Strange Behavior - Dupe Content Via Query String URLs?
-
Hey y'all, could use community help with some strange behavior I'm seeing with a particular ranking.
A week ago a high volume keyword ranking above the fold dropped off the map. I immediately thought must be an algorithmic penguin penalty (no manual action message) or panda / dupe content issue. I think it's dupe content at this point because I found my former ranking page in the omitted results section for the keyword we used to rank for.
The strange thing is that without making any changes, Google would momentarily show our domain ranking high page one again, but with a strange query string URL. At first just domain.com/page/? whereas the old ranking was held by domain.com/page/ but now I see several long query string URLs floating around that the engines don't seem to know what to do with. Canonical tags are in place to canonicalize any query string URL back to the top and I have now designated query string URLs as unimportant in Search Console parameter filtering but these URLs persist.

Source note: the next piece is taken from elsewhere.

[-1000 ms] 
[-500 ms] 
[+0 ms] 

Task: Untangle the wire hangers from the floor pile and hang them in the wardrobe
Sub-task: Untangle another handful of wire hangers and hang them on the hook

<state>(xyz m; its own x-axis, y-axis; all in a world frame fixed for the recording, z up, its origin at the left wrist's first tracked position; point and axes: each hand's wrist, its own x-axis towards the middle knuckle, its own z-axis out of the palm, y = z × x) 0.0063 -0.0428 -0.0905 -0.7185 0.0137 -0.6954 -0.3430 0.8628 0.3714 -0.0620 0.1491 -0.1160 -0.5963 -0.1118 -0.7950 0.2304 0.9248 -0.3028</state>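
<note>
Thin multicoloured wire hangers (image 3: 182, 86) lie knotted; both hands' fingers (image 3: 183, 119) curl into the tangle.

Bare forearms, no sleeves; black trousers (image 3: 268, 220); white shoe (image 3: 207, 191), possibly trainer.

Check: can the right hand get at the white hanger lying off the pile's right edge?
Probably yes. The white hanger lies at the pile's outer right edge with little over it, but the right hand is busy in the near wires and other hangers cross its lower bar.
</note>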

I ended up deduplicating content to a page on another domain we own (think that was the original problem) and there seemed to be a positive effect but now we are top of page 2 with a much longer query string URL as the ranking page. It seems Google wants to rank everything but the former ranking URL even though it's the most authoritative by far, has canonical signals in place, and is now no longer duplicate content. Content checker tool showed 60% similarity to the other piece, which is a ratio I've never known to cause dupe content.
We found the source of the query string URLs to be from an external site that has a link to us but it's a buggy site so filtering on the page adds the string to our URL, so Google can find them and thinks they're significant.

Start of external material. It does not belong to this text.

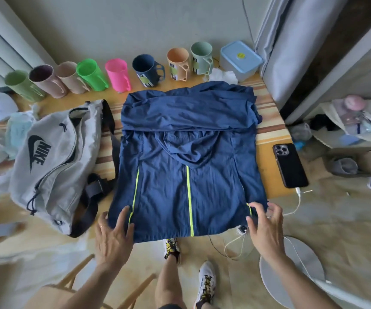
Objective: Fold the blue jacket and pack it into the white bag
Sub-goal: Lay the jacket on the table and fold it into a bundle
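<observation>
The blue jacket (186, 157) lies flat on the wooden table (267, 130), hood folded down on its back, sleeves folded across the top, yellow-green stripes running toward me. Its hem hangs over the near table edge. My left hand (113, 237) rests on the hem's left corner with fingers spread. My right hand (265, 226) is at the hem's right corner, thumb and fingers curled around the cloth edge. The white bag (55, 166), with a dark logo and black strap, lies left of the jacket, its zipper partly open.
A row of coloured cups (115, 74) and a lidded blue box (240, 60) stand along the table's far edge. A black phone (290, 165) with a white cable lies right of the jacket. A round white stool (291, 270) and wooden chair (68, 286) are near my legs.
</observation>
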A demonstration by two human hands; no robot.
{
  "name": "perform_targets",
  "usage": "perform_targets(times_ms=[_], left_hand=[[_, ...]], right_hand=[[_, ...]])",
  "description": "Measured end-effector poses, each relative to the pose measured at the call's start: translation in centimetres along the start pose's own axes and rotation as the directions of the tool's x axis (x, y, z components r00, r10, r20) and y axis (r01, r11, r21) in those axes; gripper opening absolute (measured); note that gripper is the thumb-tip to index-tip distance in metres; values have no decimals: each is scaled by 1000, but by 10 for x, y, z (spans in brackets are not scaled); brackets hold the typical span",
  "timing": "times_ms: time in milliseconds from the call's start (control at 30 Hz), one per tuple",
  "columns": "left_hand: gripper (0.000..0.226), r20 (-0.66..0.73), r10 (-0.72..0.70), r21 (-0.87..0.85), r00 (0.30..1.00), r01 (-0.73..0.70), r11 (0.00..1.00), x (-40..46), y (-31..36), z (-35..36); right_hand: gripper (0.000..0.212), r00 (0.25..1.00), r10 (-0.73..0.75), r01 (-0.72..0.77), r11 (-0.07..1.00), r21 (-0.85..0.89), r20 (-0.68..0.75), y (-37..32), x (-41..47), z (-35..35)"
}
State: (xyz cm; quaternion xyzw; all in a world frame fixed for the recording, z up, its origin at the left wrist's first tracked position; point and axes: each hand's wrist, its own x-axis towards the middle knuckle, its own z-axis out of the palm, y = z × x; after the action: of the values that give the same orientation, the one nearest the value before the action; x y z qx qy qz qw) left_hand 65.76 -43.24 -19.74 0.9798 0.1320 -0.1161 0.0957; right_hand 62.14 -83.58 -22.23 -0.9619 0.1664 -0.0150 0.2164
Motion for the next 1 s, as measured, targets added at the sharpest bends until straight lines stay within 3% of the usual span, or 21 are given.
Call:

Long question short, has anyone had trouble like this? Getting weird parameter / query URLs to get out of the index in favor of the non-parameter folder? Is it possible the main folder page got hit with Penguin and is "banned?" Still, I don't know why Google would go out of it's way to rank query string copy pages in its place if that were the case. Any help greatly appreciated.
An example of the URL looks like this:
domain.com/page/?CustomerSubscriptionTrack1PageSize=1&CustomerSubscriptionTrack1Order=Sorter_ID&CustomerSubscriptionTrack1Dir=ASC&CustomerSubscriptionTrack1Page=3&WorkOrder_TBLOrder=Sorter_AssetID&WorkOrder_TBLDir=ASC&ID=106 -
Hey James, sorry to hear you're getting blasted by negative links and appreciate your responses here.
I actually sorted this one out (fingers crossed it stays that way) by having the dev team implement a redirect rule that 301 redirects any query string back to the folder we want ranking. Similar signal to what the canonical tag would send but in my opinion a stronger signal since there is no longer a way to reach those weird query string URLs with a 200 response.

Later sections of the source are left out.